▶ _INSTRUCTIONS TO FOLLOW_:
Please output the full listing, character for character.

▶ _INFORMATION SUPPLIED_:
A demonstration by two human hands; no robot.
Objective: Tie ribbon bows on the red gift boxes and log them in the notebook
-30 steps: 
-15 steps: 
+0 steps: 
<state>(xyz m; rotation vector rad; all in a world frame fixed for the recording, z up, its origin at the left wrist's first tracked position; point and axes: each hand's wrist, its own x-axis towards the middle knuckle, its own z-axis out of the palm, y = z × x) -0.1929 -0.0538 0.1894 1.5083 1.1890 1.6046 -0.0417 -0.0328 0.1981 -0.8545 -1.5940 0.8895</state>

▶ _RESPONSE TO THIS EXERCISE_:
A demonstration by two human hands; no robot.
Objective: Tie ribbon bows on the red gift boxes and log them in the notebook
-30 steps: 
-15 steps: 
+0 steps: 
<state>(xyz m; rotation vector rad; all in a world frame fixed for the recording, z up, its origin at the left wrist's first tracked position; point and axes: each hand's wrist, its own x-axis towards the middle knuckle, its own z-axis out of the palm, y = z × x) -0.1929 -0.0538 0.1894 1.5083 1.1890 1.6046 -0.0417 -0.0328 0.1981 -0.8545 -1.5940 0.8895</state>

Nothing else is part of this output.